### [TASK PROMPT]
Transcribe every record exactly.
:: DATA FOR THIS TASK ::
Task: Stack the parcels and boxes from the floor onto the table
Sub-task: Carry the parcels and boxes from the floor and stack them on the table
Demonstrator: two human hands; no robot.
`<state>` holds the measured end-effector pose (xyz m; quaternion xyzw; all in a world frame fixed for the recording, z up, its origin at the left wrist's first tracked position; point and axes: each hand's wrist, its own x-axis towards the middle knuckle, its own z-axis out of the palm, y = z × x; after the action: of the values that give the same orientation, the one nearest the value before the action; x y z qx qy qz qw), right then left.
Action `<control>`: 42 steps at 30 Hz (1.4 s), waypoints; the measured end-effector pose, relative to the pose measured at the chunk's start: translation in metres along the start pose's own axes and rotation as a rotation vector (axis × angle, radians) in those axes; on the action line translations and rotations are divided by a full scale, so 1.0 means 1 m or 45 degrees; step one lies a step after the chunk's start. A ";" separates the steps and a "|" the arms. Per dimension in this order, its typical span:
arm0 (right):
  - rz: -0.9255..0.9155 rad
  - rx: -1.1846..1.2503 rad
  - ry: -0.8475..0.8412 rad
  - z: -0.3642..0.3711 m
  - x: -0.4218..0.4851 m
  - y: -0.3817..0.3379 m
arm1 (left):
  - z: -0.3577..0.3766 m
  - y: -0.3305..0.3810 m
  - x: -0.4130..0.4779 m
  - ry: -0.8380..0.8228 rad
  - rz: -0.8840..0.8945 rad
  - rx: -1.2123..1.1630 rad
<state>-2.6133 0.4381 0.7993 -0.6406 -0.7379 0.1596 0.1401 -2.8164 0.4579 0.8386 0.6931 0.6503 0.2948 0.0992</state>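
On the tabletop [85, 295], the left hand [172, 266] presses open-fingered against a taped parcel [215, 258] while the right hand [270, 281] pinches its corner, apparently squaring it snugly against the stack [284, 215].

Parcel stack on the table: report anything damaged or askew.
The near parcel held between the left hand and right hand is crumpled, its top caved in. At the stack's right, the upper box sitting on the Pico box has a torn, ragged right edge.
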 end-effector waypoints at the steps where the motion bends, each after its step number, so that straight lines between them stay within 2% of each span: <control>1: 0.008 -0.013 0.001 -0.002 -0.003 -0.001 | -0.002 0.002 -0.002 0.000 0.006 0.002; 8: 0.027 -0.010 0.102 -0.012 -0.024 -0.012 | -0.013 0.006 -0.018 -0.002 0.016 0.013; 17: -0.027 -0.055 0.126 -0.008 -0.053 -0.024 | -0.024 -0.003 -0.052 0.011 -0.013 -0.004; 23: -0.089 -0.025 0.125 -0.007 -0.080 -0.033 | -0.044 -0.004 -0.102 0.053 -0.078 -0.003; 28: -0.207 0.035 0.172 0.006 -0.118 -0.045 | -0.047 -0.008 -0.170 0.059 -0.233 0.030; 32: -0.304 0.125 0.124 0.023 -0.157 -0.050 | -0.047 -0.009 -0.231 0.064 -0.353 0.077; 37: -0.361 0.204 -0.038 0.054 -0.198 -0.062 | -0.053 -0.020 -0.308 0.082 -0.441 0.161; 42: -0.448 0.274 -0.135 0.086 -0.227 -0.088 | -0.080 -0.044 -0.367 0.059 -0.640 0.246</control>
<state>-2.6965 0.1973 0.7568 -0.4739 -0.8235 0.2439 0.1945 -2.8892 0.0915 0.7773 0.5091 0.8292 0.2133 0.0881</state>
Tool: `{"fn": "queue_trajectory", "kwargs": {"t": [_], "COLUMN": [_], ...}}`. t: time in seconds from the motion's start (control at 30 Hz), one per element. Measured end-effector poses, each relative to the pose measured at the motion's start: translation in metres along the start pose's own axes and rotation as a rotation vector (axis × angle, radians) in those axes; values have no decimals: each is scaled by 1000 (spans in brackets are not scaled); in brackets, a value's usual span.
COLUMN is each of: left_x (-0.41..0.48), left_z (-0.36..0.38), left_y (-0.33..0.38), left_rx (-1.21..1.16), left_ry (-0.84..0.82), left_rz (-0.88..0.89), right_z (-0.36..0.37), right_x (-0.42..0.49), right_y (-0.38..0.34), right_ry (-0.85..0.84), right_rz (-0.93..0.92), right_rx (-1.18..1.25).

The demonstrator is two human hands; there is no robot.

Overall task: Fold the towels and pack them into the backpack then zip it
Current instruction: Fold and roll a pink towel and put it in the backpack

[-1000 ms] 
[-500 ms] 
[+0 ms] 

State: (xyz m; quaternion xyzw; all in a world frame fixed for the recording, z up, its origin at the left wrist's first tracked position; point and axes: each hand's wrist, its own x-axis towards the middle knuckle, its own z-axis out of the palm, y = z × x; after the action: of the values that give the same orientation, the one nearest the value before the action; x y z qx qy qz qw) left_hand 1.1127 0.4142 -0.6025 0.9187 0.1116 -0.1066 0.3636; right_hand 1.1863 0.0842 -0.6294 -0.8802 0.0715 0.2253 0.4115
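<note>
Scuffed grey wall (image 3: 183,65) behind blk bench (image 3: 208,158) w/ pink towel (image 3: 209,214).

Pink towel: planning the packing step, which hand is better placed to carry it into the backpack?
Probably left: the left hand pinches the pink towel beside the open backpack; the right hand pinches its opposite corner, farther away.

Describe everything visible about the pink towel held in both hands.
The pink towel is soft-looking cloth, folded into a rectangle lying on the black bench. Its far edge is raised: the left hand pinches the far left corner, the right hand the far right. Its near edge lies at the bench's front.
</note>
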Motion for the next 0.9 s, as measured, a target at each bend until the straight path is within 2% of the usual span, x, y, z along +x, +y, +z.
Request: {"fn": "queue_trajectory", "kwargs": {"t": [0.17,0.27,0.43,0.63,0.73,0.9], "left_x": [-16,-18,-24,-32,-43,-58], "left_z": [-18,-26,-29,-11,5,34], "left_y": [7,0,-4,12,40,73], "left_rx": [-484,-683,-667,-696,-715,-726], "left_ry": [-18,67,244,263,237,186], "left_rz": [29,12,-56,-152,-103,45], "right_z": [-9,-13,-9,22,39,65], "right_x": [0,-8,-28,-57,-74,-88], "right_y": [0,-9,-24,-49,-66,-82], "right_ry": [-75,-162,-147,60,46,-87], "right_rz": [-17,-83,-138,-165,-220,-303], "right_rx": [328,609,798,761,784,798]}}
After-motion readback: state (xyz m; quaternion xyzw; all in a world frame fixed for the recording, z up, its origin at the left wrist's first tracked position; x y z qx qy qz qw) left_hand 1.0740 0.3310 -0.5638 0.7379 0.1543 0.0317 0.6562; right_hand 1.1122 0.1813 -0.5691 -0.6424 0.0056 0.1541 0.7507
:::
### [ANSWER SPACE]
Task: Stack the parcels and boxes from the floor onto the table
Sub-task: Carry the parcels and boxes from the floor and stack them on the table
Demonstrator: two human hands; no robot.
`<state>` holds the measured end-effector pose (xyz m; quaternion xyzw; all in a world frame fixed for the recording, z up, its origin at the left wrist's first tracked position; point and axes: each hand's wrist, its own x-axis towards the middle knuckle, its own z-axis out of the palm, y = z × x; after the action: of the values that give the same orientation, the one nearest the value before the action; x y z qx qy qz qw), right then left.
Action `<control>`: 42 steps at 30 Hz (1.4 s), waypoints; the measured end-effector pose, relative to the pose measured at the chunk's start: translation in metres along the start pose's own axes and rotation as a rotation vector (axis × angle, radians) in those axes; on the action line translations and rotations are divided by a full scale, so 1.0 means 1 m or 45 degrees; step one lies a step after the chunk's start. A ";" separates the steps and a "|" the arms. Per dimension in this order, its typical span:
arm0 (right):
  - rz: -0.9255..0.9155 rad
  - rx: -1.1846..1.2503 rad
  - ry: -0.8475..0.8412 rad
  - z: -0.3642..0.3711 m
  - x: -0.4218..0.4851 m
  - y: -0.3817..0.3379 m
arm1 (left):
  - z: -0.3577..0.3766 m
  - y: -0.3305..0.3810 m
  - x: -0.4130..0.4779 m
  - ry: -0.8380..0.8228 rad
  - rz: -0.8840..0.8945 rad
  - rx: -1.2123..1.1630 rad
<state>-2.6133 0.4381 0.7993 -0.6406 -0.7379 0.1596 0.1401 -2.8164 0.4579 0.8386 0.6931 0.6503 0.2948 0.0992</state>
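On the tabletop [85, 295], the left hand [172, 266] presses open-fingered against a taped parcel [215, 258] while the right hand [270, 281] pinches its corner, apparently squaring it snugly against the stack [284, 215].

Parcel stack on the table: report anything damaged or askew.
The near parcel held between the left hand and right hand is crumpled, its top caved in. At the stack's right, the upper box sitting on the Pico box has a torn, ragged right edge.
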 end-effector waypoints at the steps where the motion bends, each after its step number, so that straight lines between them stay within 2% of each span: <control>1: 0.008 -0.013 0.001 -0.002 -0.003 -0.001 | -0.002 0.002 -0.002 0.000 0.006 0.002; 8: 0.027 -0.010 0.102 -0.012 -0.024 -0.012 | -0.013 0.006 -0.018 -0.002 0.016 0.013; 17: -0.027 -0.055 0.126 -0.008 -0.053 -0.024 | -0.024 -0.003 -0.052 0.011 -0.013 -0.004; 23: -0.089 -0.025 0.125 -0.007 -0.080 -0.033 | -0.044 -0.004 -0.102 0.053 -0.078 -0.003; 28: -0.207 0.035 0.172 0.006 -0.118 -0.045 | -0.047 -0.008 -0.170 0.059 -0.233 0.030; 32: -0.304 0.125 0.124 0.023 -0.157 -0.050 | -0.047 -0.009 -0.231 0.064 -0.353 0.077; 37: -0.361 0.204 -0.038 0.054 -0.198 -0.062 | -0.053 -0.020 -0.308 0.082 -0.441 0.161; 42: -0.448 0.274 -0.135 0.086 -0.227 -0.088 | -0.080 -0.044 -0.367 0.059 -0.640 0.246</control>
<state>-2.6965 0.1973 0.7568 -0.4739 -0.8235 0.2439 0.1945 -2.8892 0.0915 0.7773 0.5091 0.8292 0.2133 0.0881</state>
Tool: `{"fn": "queue_trajectory", "kwargs": {"t": [_], "COLUMN": [_], ...}}`. t: time in seconds from the motion's start (control at 30 Hz), one per element. Measured end-effector poses, each relative to the pose measured at the motion's start: translation in metres along the start pose's own axes and rotation as a rotation vector (axis × angle, radians) in those axes; values have no decimals: each is scaled by 1000 (spans in brackets are not scaled); in brackets, a value's usual span.
COLUMN is each of: left_x (-0.41..0.48), left_z (-0.36..0.38), left_y (-0.33..0.38), left_rx (-1.21..1.16), left_ry (-0.84..0.82), left_rz (-0.88..0.89), right_z (-0.36..0.37), right_x (-0.42..0.49), right_y (-0.38..0.34), right_ry (-0.85..0.84), right_rz (-0.93..0.92), right_rx (-1.18..1.25).

The demonstrator is two human hands; there is no robot.

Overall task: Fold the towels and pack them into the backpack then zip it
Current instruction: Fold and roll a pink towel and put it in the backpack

[-1000 ms] 
[-500 ms] 
[+0 ms] 

State: (xyz m; quaternion xyzw; all in a world frame fixed for the recording, z up, its origin at the left wrist's first tracked position; point and axes: each hand's wrist, its own x-axis towards the middle knuckle, its own z-axis out of the palm, y = z × x; after the action: of the values that give the same orientation, the one nearest the value before the action; x y z qx qy qz qw) left_hand 1.1127 0.4142 -0.6025 0.9187 0.1116 -0.1066 0.3636; right_hand 1.1863 0.0842 -0.6294 -0.8802 0.0715 0.2253 0.4115
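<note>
Scuffed grey wall (image 3: 183,65) behind blk bench (image 3: 208,158) w/ pink towel (image 3: 209,214).

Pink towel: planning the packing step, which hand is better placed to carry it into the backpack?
Probably left: the left hand pinches the pink towel beside the open backpack; the right hand pinches its opposite corner, farther away.

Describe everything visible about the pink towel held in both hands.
The pink towel is soft-looking cloth, folded into a rectangle lying on the black bench. Its far edge is raised: the left hand pinches the far left corner, the right hand the far right. Its near edge lies at the bench's front.
</note>
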Motion for the next 0.9 s, as measured, a target at each bend until the straight path is within 2% of the usual span, x, y, z along +x, +y, +z.
Request: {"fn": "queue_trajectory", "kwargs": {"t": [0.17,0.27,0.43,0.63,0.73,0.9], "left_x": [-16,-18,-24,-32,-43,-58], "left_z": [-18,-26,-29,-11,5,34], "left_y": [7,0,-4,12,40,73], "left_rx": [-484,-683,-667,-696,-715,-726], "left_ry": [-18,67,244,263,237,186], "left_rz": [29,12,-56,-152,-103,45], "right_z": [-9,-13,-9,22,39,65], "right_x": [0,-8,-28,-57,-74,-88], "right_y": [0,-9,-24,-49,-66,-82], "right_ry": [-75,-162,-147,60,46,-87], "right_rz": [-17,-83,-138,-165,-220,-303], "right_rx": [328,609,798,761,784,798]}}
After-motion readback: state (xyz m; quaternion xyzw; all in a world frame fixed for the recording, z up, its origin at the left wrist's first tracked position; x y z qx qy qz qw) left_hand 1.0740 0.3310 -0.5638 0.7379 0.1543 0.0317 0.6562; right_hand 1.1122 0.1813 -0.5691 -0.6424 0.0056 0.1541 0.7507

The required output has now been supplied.